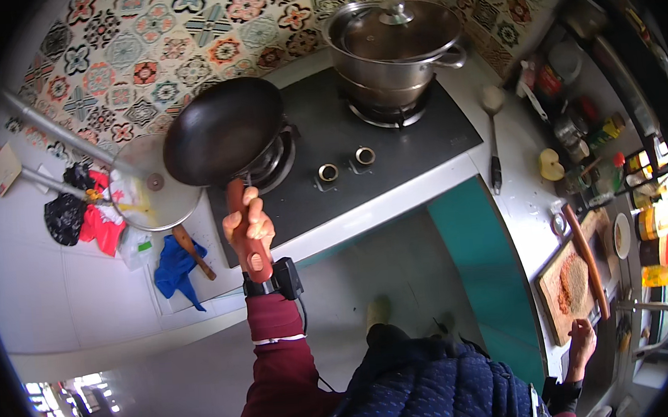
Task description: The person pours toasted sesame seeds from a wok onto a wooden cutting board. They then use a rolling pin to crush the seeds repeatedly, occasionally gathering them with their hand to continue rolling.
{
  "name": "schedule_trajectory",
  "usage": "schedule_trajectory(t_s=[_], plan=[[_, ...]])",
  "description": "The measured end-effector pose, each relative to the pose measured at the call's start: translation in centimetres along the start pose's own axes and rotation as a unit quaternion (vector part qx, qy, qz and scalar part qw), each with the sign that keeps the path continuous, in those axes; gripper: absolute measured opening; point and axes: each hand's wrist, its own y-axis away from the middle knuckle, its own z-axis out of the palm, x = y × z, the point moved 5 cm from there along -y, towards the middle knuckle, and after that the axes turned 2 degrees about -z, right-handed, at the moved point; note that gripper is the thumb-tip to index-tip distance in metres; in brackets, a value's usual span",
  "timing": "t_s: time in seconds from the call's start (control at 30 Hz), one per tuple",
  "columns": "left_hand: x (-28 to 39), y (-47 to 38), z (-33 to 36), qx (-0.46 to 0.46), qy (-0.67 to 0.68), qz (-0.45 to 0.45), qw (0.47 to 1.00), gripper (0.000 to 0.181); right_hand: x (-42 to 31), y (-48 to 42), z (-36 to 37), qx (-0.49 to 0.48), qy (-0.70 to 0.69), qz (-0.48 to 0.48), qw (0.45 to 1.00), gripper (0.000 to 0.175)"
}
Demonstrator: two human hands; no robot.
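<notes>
My left hand (250,223) grips the reddish-brown handle of a dark wok (223,126). The wok is tilted above the left burner (267,169) of the black gas hob, its inside facing me with no food visible. Far to the right, my right hand (581,341) is by the near corner of a wooden cutting board (555,286), fingers curled; whether it holds anything is unclear. Finely chopped red and brownish food (574,284) is heaped on the board. Along it lies a long reddish-brown rod (587,260), its lower end near my right hand.
A lidded steel pot (387,59) sits on the right burner. Left are a glass lid (156,200), plastic bags (103,224), a blue cloth (175,269) and a wooden handle (193,253). A ladle (493,139), half apple (550,164) and faucet (660,307) are right.
</notes>
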Motion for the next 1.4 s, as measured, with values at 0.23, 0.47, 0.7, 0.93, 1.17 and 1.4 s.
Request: schedule_trajectory(t_s=[0.23, 0.47, 0.7, 0.93, 1.17, 1.4], plan=[[-1.9, 1.0, -3.2, -0.020, 0.104, -0.087, 0.991, 0.020, -2.1, 1.8, -0.8, 0.013, 0.186, 0.029, 0.982, 0.013], [0.9, 4.3, -7.7, 0.045, 0.106, -0.035, 0.993, 0.076, 0.5, 4.2, 0.8, -0.026, 0.163, 0.110, 0.980, 0.018], [-22.8, 18.0, -5.7, 0.308, 0.056, -0.407, 0.858, 0.055, 5.4, 4.3, 0.2, 0.048, 0.053, 0.101, 0.992, 0.019], [-54.5, 9.5, 8.6, -0.044, -0.169, -0.665, 0.726, 0.069, 1.5, -2.2, -2.1, 0.117, -0.040, -0.085, 0.989, 0.034], [-78.7, 17.1, 17.8, -0.164, 0.060, -0.638, 0.750, 0.059, 4.0, -4.5, -4.2, 0.141, -0.111, -0.226, 0.958, 0.053], [-85.4, 23.0, 24.6, -0.073, 0.033, -0.788, 0.610, 0.065, 23.5, 2.1, -5.7, 0.190, 0.001, -0.103, 0.976, 0.048]])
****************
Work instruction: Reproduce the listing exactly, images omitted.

Answer section:
Task description: The person pours toasted sesame seeds from a wok onto a wooden cutting board. They then use a rolling pin to crush the seeds repeatedly, occasionally gathering them with their hand to continue rolling.
{
  "name": "schedule_trajectory",
  "usage": "schedule_trajectory(t_s=[_], plan=[[_, ...]])",
  "description": "The measured end-effector pose, each relative to the pose measured at the call's start: translation in centimetres along the start pose's own axes and rotation as a unit quaternion (vector part qx, qy, qz and scalar part qw), each with the sign that keeps the path continuous, in those axes; gripper: absolute measured opening; point and axes: each hand's wrist, its own y-axis away from the middle knuckle, its own z-axis out of the palm, x = y × z, the point moved 5 cm from there along -y, towards the middle knuckle, and after that the axes turned 2 degrees about -z, right-handed, at the moved point; note that gripper is the thumb-tip to index-tip distance in metres; in brackets, a value's usual span",
  "timing": "t_s: time in seconds from the call's start (control at 30 Hz), one per tuple",
  "columns": "left_hand: x (-28 to 39), y (-47 to 38), z (-33 to 36), qx (-0.46 to 0.46), qy (-0.67 to 0.68), qz (-0.45 to 0.45), qw (0.47 to 1.00), gripper (0.000 to 0.181); right_hand: x (-42 to 31), y (-48 to 42), z (-36 to 37), qx (-0.49 to 0.48), qy (-0.70 to 0.69), qz (-0.48 to 0.48), qw (0.45 to 1.00), gripper (0.000 to 0.175)"
}
Demonstrator: two human hands; no robot.
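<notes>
My left hand (250,223) grips the reddish-brown handle of a dark wok (223,126). The wok is tilted above the left burner (267,169) of the black gas hob, its inside facing me with no food visible. Far to the right, my right hand (581,341) is by the near corner of a wooden cutting board (555,286), fingers curled; whether it holds anything is unclear. Finely chopped red and brownish food (574,284) is heaped on the board. Along it lies a long reddish-brown rod (587,260), its lower end near my right hand.
A lidded steel pot (387,59) sits on the right burner. Left are a glass lid (156,200), plastic bags (103,224), a blue cloth (175,269) and a wooden handle (193,253). A ladle (493,139), half apple (550,164) and faucet (660,307) are right.
</notes>
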Motion for the next 1.4 s, as measured, with values at 0.23, 0.47, 0.7, 0.93, 1.17 and 1.4 s.
Request: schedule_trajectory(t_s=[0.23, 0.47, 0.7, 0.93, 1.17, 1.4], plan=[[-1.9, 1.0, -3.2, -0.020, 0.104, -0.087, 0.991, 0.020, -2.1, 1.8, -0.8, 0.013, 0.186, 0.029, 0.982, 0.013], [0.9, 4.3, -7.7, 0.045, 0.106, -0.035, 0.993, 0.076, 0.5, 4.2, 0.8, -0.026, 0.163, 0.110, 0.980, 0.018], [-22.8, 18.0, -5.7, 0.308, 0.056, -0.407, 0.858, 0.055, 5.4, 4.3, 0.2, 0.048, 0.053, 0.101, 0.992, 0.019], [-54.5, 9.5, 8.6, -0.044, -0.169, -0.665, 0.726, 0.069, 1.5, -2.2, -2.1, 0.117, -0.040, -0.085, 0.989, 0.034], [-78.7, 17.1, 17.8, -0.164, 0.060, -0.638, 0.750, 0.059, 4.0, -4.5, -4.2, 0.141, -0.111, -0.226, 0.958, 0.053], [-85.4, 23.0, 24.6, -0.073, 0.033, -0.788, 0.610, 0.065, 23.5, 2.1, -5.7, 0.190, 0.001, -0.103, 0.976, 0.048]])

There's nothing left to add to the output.